I could hear him answering a barrage of questions: How many people in the boat? How many guns do they have? What color is the boat? What color is the inside of the boat?
Finally, he hung up.
“What did they say?”
“Call back when they’re within a mile.”
I didn’t have time to ask why. I grabbed a portable radio—it would be in my hand for the coming hours—and checked the radar.
“Where’s the goddamn mother boat?” We were over three hundred miles off the coast of Somalia. There was no way these guys had made it this far alone. There had to be a trawler out there with a leader calling the shots. But I couldn’t see it and nothing was showing on the radar. I thought, What if these guys are herding us straight toward the mother ship?
Shane had gone to the pyrotechnic box and taken out eighteen flares as soon as we spotted the Somalis. He started breaking out flares before heading down toward the main deck to get eyes on the crew. “I’m going down to get ready, I’ll send the third up,” he called out as he dashed off the bridge.
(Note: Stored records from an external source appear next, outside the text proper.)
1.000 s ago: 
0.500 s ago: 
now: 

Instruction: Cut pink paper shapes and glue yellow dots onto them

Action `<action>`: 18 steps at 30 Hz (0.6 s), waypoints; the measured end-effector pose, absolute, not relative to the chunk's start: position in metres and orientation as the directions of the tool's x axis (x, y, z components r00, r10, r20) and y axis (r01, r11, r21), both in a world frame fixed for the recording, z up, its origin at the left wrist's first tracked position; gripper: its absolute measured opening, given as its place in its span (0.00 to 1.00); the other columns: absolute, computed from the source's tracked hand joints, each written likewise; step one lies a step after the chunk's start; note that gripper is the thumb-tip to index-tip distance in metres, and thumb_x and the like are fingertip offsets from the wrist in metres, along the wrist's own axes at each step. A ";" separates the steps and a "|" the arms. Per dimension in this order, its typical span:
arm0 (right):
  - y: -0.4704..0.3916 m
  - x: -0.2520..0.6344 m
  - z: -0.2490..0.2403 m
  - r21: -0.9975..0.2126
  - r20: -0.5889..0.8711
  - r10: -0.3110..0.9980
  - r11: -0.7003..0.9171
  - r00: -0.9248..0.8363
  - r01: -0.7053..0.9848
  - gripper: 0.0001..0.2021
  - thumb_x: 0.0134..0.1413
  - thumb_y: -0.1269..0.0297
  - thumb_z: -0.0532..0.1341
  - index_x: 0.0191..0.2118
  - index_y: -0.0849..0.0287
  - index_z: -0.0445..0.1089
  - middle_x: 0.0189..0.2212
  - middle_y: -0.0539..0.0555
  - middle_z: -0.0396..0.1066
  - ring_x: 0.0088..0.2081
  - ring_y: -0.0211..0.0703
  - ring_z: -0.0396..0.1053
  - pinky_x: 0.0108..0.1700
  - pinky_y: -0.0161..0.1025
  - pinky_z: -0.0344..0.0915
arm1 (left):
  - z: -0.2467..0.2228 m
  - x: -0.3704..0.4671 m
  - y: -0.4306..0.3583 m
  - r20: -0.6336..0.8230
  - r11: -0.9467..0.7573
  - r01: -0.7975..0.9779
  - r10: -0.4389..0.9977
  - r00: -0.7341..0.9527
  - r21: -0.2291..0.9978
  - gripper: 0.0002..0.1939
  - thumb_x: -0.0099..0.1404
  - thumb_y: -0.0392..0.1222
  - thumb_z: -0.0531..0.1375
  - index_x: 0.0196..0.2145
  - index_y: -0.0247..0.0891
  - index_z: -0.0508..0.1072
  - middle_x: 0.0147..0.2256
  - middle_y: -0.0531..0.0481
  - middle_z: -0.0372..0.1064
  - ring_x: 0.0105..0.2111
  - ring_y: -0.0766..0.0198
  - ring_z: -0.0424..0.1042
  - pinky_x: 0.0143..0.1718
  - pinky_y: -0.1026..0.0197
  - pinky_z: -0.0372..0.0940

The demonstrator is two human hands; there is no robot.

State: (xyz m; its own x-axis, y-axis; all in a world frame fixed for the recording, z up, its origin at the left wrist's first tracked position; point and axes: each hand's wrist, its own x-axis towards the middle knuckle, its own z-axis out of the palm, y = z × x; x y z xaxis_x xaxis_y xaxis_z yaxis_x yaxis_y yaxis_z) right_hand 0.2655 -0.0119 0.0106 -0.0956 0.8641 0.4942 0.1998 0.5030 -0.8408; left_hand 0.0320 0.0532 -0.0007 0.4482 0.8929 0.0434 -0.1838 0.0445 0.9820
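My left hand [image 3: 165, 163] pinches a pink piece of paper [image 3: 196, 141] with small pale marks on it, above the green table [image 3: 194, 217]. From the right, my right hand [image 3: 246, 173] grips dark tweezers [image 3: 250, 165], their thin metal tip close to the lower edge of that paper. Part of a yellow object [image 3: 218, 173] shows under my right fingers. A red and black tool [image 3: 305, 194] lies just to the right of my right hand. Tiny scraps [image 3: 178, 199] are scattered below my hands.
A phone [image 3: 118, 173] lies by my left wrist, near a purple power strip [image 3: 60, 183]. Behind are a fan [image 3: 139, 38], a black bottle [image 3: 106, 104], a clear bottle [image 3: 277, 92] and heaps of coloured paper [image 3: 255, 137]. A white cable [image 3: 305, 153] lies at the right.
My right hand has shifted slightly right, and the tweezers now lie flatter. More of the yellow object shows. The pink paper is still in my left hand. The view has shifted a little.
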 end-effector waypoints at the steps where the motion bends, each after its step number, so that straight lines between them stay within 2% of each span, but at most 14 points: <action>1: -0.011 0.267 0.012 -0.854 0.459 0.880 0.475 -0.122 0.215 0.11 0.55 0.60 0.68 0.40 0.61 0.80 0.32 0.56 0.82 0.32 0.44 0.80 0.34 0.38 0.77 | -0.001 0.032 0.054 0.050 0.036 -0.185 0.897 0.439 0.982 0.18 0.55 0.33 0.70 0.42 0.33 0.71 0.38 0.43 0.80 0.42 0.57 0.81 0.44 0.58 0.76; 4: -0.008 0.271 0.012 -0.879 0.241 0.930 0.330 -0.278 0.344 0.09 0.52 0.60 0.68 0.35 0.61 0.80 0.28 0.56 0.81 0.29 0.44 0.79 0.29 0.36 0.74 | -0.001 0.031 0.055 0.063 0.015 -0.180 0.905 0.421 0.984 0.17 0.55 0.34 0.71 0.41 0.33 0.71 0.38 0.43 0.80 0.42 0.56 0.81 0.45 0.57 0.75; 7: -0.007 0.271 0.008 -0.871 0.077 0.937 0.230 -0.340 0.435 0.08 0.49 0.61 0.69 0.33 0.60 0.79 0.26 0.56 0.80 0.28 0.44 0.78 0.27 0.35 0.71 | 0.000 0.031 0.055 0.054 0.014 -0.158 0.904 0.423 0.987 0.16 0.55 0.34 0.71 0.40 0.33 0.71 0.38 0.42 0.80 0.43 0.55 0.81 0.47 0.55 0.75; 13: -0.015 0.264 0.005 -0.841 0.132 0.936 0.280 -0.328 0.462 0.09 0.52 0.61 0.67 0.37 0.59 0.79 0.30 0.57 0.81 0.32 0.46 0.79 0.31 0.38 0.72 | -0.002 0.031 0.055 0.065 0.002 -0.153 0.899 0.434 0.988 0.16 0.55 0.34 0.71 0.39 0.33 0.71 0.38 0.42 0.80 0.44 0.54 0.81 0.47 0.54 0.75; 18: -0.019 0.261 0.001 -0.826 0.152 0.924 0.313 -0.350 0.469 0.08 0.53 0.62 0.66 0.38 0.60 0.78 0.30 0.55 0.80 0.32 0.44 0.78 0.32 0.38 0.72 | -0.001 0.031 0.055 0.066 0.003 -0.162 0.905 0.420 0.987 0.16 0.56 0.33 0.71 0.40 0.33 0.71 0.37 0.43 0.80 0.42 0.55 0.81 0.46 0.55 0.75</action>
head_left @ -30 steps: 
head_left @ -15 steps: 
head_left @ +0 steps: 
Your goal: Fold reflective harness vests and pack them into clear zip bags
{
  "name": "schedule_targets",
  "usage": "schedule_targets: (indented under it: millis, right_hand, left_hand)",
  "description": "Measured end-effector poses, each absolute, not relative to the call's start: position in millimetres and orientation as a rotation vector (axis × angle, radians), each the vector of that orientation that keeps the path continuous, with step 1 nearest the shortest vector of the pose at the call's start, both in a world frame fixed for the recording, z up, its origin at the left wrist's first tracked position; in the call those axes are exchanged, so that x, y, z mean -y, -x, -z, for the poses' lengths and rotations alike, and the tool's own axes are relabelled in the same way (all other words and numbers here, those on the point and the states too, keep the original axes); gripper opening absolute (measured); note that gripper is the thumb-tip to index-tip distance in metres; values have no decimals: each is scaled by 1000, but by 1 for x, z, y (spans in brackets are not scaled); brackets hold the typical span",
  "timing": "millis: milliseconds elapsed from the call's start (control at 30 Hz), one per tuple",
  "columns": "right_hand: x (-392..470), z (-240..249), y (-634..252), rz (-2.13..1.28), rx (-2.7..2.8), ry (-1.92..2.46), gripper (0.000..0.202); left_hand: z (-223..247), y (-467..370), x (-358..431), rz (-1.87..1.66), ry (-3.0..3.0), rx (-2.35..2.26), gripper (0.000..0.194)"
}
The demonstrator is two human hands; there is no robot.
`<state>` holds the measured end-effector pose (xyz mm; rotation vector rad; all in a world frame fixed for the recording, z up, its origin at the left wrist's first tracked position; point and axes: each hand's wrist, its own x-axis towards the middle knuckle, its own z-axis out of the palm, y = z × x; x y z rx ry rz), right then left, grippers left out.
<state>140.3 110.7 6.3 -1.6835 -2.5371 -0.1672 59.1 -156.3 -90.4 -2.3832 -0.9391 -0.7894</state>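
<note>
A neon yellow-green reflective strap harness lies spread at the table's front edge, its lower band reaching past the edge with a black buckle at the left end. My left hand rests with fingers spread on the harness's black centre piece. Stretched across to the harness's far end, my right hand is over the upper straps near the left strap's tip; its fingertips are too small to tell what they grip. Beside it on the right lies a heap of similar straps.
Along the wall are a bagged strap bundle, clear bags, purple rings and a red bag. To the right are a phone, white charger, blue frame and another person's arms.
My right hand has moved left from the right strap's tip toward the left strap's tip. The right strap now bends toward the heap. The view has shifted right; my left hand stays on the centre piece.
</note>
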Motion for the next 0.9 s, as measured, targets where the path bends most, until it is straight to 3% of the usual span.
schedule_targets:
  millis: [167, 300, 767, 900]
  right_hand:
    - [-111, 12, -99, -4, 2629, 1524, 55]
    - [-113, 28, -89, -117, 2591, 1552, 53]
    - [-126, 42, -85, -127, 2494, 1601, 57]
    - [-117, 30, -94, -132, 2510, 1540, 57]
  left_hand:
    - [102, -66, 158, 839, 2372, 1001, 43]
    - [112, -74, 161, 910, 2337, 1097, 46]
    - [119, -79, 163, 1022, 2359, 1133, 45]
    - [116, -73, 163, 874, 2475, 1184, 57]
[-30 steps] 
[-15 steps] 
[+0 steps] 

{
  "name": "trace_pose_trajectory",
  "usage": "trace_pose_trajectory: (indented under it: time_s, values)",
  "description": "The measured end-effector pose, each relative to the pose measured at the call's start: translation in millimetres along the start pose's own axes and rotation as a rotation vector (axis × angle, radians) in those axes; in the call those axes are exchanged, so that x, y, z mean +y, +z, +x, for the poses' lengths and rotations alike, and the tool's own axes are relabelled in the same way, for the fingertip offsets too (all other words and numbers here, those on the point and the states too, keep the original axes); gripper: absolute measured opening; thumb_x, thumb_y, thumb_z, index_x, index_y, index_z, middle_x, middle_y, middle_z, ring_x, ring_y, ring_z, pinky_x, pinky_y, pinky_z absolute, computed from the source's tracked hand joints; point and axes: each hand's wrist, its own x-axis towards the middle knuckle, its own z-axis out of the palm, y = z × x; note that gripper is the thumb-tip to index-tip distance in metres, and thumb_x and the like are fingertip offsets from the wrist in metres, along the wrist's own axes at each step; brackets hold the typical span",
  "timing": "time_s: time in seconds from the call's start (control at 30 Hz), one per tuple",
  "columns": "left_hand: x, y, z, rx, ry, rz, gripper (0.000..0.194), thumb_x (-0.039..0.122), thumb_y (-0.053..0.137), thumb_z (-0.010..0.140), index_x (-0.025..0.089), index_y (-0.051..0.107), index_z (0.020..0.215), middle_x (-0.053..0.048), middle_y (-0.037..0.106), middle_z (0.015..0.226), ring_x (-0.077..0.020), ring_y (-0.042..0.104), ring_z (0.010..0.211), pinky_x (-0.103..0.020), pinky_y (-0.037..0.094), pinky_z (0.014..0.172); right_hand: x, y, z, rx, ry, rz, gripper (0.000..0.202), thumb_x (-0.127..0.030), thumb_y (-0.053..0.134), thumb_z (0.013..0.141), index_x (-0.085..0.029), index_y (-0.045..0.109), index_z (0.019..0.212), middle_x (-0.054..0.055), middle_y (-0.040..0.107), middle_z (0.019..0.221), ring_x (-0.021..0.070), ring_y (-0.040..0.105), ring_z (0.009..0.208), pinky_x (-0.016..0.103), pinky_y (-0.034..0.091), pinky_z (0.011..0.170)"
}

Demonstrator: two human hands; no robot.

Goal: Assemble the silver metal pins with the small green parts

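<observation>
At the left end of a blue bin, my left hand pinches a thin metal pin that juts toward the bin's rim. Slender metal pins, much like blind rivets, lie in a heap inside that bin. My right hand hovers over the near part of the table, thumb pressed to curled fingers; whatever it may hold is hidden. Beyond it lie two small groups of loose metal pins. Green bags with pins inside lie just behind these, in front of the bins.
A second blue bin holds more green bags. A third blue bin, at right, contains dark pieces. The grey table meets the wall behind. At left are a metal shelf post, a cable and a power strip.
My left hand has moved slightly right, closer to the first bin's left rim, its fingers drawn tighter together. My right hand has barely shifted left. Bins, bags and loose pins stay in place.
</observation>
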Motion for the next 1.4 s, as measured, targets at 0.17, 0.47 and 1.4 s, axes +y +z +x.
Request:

I knew the chief was up. Mike was an early riser, and right now he’d be sitting on his bunk reading the Good Book. I rang his room and he answered. “We’re in a piracy situation, I need you in the engine room,” I said and jammed the phone back down. I needed his eyes on the engine console as we ramped up speed.
The boat was two miles away. We were doing 16.8 knots, and they were doing 21. They were chasing us down.
At one nautical mile, I called to Colin, “Sound the intruder alarm.” He hit the ship’s whistle, long short, long short, long short. Then he ran to the wall and hit the general alarm, same code. That told every ma
n on the ship to head to his muster point immediately. I looked down over the stern and saw the spray from the pirate hoses shooting out water. At one hundred pounds of pressure per square inch, that stream would knock a man down. I called into the radio, “Switch to Channel One.” That was our emergency band. Colin started issuing a succession of orders. “Get the fire pump going, hit the lights, tell the bosun to bring his men in.”
I pointed to the pyrotechnic box. “Get ready to start shooting those flares,” I called to Colin. “When they get within a mile, fire your first one. Aim directly at them.” He nodded.
It was 7 a.m. ATM, Colin, and I had the bridge. The crew was mustering to the safe room. The engineers were locking themselves in the engine room. The first and third engineer were making their way to the after steering room. The chief engineer was already in the engine room. With him installed there, he could shut down the engines if he needed to, and the first engineer could take over the ship’s steering if the bridge was breached. They had a full set of controls down there, a way of bypassing the bridge.
Now I could see the top half of the men standing in the pirate boat. They were leaning forward, rocking with the bouncing of the vessel.
“Call back UKMTO,” I called to Colin. “Tell them this is real. And leave the phone line open when you finish so they can monitor what’s happening. Got it?”
“On it,” he called back. Colin made the call, then grabbed half a dozen flares and headed out to the starboard bridge wing.
I ran over to the SSA, the secret security alarm, and pressed it. That would alert the rescue center that we’d been hijacked. Colin also pressed the SSA.
All of a sudden I heard automatic fire. I could see the muzzle flashes from the pirate boat. They were strafing the ship from a quarter mile away. I heard the slap, slam, slap, slam of bullets hitting the metal house. Bullets were ricocheting off the smokestack.